▸ **Work request**
Repeat the stretch of entries below from the line with "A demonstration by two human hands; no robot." through the line with "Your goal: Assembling". Include both ends and add nothing.

Segment Start: Provided data

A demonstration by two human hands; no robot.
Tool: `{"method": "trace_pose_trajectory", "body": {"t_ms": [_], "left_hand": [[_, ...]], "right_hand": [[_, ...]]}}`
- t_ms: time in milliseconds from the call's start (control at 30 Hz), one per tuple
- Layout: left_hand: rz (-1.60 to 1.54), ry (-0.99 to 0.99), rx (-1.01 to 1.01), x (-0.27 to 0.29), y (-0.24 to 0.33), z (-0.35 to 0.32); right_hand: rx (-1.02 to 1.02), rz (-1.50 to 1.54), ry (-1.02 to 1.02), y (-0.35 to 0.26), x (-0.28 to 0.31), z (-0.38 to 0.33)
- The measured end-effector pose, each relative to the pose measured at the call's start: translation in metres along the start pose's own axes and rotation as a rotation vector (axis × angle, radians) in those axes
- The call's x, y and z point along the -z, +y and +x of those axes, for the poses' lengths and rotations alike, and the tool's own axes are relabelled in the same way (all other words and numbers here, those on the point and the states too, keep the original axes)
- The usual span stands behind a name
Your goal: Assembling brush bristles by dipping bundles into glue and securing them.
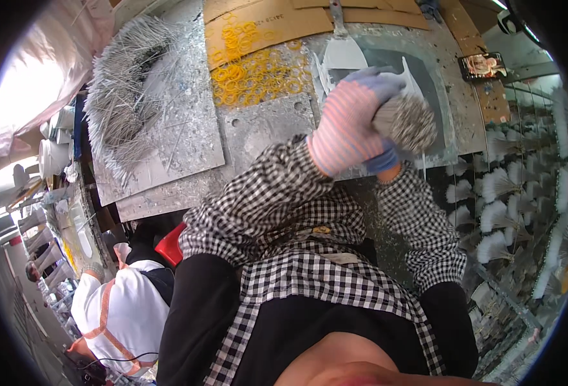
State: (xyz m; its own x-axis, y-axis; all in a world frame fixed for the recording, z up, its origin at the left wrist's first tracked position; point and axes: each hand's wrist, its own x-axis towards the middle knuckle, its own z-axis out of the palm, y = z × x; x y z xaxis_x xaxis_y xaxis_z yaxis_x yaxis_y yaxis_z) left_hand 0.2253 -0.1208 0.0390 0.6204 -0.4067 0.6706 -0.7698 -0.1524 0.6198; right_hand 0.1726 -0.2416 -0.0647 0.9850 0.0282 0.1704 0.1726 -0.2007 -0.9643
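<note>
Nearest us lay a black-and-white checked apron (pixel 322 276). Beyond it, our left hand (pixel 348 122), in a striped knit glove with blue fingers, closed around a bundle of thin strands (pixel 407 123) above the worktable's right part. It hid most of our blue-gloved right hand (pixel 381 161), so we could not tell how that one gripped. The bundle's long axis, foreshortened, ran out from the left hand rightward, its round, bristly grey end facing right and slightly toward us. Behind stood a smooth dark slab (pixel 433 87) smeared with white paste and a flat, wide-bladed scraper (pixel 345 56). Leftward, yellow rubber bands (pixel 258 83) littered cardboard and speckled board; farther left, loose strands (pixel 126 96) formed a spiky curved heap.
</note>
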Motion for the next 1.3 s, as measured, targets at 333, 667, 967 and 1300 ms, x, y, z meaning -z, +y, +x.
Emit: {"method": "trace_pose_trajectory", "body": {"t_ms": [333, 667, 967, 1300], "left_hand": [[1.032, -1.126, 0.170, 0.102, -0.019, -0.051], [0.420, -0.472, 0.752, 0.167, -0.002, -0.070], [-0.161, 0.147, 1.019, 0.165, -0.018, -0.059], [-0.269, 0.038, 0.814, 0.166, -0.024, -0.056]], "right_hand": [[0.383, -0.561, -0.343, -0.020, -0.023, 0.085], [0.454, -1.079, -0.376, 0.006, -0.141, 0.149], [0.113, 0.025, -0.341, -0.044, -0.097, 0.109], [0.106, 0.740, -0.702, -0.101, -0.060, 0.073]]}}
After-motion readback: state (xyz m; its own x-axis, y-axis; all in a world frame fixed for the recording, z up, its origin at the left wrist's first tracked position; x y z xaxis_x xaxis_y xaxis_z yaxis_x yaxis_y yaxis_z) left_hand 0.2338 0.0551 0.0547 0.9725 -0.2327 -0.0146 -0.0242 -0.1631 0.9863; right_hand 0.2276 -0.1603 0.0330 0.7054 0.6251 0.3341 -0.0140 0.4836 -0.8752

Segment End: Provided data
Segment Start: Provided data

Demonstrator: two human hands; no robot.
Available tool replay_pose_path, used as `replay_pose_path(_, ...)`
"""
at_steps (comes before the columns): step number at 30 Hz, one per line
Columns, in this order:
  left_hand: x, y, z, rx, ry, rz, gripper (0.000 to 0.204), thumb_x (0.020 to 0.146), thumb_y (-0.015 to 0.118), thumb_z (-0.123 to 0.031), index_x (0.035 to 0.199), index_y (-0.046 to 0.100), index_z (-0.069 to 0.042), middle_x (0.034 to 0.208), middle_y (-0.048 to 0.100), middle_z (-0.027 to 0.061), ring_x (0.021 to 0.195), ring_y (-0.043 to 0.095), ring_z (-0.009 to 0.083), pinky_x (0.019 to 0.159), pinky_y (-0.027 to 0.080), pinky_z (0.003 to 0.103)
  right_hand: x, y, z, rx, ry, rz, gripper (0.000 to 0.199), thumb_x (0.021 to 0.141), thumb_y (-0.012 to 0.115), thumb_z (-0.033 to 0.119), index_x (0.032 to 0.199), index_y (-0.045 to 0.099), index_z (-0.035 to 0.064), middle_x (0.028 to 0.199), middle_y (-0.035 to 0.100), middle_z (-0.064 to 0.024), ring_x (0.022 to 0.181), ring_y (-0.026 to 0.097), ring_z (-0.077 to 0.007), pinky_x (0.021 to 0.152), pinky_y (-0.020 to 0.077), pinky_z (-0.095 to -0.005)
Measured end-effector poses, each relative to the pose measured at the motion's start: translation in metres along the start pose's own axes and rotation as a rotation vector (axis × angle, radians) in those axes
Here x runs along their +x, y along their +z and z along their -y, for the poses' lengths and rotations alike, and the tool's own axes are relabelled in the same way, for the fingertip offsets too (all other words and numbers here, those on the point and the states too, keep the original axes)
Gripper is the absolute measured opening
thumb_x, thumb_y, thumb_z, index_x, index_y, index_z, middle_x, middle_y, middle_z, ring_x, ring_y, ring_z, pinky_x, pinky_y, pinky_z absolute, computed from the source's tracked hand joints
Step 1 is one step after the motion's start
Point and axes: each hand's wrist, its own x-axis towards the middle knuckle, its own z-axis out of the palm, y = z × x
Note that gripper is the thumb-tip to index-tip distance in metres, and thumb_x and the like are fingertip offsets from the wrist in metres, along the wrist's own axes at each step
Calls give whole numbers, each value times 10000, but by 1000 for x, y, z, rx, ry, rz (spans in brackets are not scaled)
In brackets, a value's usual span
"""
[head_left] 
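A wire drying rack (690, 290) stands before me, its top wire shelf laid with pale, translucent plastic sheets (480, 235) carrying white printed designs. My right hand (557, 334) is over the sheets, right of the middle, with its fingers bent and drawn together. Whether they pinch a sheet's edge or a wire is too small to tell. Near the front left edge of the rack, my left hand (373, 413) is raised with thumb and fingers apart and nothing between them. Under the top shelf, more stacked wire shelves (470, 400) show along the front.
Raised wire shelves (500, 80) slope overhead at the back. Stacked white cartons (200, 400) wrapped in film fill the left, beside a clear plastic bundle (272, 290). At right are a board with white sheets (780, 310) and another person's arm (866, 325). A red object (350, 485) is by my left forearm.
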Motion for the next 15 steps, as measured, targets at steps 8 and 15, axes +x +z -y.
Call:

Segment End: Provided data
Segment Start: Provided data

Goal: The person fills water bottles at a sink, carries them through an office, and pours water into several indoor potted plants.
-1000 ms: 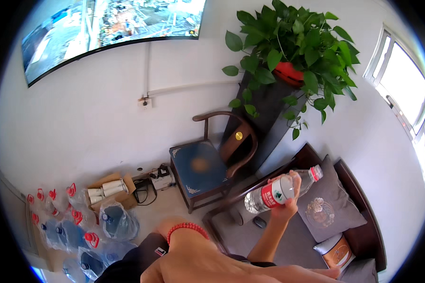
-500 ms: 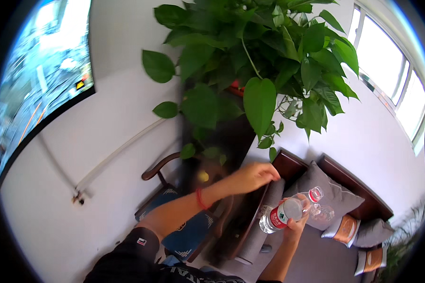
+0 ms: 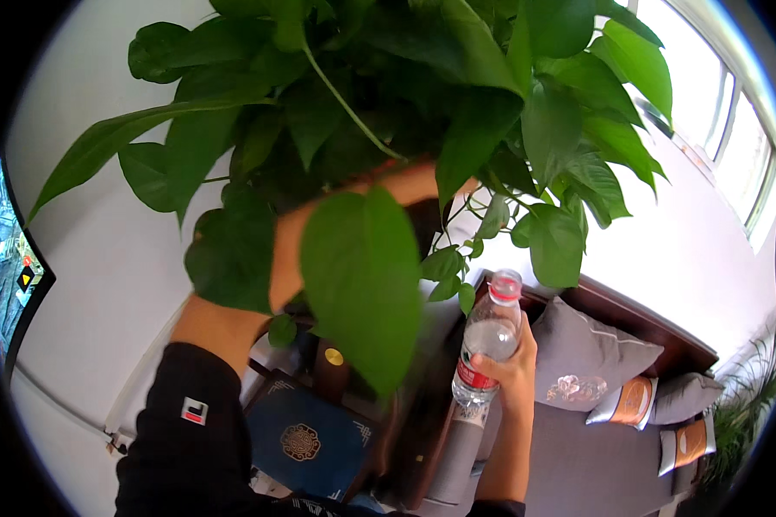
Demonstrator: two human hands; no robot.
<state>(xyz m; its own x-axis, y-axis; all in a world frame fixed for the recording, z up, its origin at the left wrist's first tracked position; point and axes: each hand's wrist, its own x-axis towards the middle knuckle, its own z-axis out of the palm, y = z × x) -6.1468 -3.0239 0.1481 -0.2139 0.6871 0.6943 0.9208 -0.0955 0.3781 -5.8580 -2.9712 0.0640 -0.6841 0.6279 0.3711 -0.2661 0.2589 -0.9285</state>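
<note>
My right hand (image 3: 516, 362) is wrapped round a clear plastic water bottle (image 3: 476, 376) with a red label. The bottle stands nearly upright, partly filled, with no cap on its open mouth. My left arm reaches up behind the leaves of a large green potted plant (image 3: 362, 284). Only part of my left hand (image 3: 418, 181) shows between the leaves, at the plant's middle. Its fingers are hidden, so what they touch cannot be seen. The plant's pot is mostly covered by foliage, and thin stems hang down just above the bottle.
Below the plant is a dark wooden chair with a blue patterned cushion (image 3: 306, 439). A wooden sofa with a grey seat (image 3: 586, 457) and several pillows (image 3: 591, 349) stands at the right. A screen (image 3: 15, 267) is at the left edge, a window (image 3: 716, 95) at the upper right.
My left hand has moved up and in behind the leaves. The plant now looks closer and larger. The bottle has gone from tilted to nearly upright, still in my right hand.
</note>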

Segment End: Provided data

▸ **Exercise result**
A demonstration by two human hands; no robot.
Tool: `{"method": "trace_pose_trajectory", "body": {"t_ms": [_], "left_hand": [[_, ...]], "right_hand": [[_, ...]]}}`
- t_ms: time in milliseconds from the call's start (control at 30 Hz), one per tuple
- Layout: left_hand: rz (-1.60 to 1.54), ry (-0.99 to 0.99), rx (-1.01 to 1.01), x (-0.27 to 0.29), y (-0.24 to 0.33), z (-0.35 to 0.32); right_hand: rx (-1.02 to 1.02), rz (-1.50 to 1.54), ry (-1.02 to 1.02), y (-0.35 to 0.26), x (-0.28 to 0.31), z (-0.38 to 0.33)
- The measured end-effector pose, each relative to the pose measured at the call's start: translation in metres along the start pose's own axes and rotation as a rotation vector (axis × angle, radians) in those axes
- The call's x, y and z point along the -z, +y and +x of those axes, for the poses' lengths and rotations alike, and the tool's own axes are relabelled in the same way (all other words and numbers here, those on the point and the states too, keep the original axes)
- The usual span stands behind a name
Your goal: Assembling brush bristles by dipping bundles into glue and securing them.

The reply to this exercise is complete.